• [Work to be completed]:
Every line from the line containing "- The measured" to the end of the data must appear in the answer exactly as it appears there, and nothing else.

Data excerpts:
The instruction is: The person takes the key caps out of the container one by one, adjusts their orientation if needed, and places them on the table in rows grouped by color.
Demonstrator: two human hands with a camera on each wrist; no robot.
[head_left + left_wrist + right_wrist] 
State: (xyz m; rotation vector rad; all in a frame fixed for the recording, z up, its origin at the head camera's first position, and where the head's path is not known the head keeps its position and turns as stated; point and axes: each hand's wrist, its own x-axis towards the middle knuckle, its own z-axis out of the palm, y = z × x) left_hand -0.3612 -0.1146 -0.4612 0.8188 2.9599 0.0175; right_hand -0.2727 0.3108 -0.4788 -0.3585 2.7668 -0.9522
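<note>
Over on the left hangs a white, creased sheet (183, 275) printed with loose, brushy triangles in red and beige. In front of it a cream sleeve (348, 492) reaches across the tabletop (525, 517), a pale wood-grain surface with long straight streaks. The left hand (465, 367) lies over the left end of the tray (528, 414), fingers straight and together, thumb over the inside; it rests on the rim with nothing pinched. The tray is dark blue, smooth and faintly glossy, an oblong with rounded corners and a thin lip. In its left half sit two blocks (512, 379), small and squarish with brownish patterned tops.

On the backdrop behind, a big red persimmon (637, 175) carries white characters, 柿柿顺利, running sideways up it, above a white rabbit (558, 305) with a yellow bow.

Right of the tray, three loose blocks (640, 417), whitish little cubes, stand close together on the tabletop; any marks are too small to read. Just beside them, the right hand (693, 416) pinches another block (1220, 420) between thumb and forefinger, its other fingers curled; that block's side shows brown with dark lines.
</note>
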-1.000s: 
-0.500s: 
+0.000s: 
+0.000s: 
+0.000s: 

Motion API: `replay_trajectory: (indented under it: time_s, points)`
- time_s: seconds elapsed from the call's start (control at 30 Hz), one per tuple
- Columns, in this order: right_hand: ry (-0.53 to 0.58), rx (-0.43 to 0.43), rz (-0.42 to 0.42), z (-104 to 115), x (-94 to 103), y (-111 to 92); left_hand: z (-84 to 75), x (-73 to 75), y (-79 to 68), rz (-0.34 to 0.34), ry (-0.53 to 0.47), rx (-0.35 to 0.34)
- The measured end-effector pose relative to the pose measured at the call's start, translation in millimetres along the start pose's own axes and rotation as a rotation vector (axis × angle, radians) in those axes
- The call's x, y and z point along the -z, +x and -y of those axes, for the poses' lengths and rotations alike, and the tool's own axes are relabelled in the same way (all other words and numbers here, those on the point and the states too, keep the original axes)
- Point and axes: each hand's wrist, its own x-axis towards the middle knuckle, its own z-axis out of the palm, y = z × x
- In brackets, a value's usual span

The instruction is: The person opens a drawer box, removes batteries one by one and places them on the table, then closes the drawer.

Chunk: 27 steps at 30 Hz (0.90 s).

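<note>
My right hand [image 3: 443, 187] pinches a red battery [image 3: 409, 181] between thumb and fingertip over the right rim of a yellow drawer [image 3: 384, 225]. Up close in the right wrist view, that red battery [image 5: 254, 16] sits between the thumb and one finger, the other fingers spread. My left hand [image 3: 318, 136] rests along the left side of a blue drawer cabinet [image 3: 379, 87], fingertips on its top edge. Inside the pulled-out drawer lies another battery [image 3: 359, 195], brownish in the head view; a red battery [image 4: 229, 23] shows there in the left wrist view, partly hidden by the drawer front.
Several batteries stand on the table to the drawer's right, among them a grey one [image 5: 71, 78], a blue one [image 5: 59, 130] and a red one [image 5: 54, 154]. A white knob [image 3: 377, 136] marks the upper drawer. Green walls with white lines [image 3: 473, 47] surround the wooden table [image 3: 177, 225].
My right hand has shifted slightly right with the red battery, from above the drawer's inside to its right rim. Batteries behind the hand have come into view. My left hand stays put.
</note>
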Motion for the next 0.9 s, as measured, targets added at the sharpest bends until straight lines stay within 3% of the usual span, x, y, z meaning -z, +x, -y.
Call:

• [Written solution]:
- The measured end-effector pose relative to the pose measured at the call's start, translation in millimetres along the start pose's own axes and rotation as a rotation vector (axis × angle, radians) in those axes
- The call's x, y and z point along the -z, +x and -y of those axes, for the poses' lengths and rotations alike, and the tool's own axes are relabelled in the same way (all other words and numbers here, those on the point and the states too, keep the original axes)
- Point and axes: each hand's wrist, its own x-axis towards the middle knuckle, its own z-axis out of the palm, y = z × x
- In brackets, a value's usual span

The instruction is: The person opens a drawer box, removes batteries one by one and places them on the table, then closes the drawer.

Chunk: 27 steps at 30 Hz (0.90 s).

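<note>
My right hand [image 3: 443, 187] pinches a red battery [image 3: 409, 181] between thumb and fingertip over the right rim of a yellow drawer [image 3: 384, 225]. Up close in the right wrist view, that red battery [image 5: 254, 16] sits between the thumb and one finger, the other fingers spread. My left hand [image 3: 318, 136] rests along the left side of a blue drawer cabinet [image 3: 379, 87], fingertips on its top edge. Inside the pulled-out drawer lies another battery [image 3: 359, 195], brownish in the head view; a red battery [image 4: 229, 23] shows there in the left wrist view, partly hidden by the drawer front.
Several batteries stand on the table to the drawer's right, among them a grey one [image 5: 71, 78], a blue one [image 5: 59, 130] and a red one [image 5: 54, 154]. A white knob [image 3: 377, 136] marks the upper drawer. Green walls with white lines [image 3: 473, 47] surround the wooden table [image 3: 177, 225].
My right hand has shifted slightly right with the red battery, from above the drawer's inside to its right rim. Batteries behind the hand have come into view. My left hand stays put.
</note>
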Motion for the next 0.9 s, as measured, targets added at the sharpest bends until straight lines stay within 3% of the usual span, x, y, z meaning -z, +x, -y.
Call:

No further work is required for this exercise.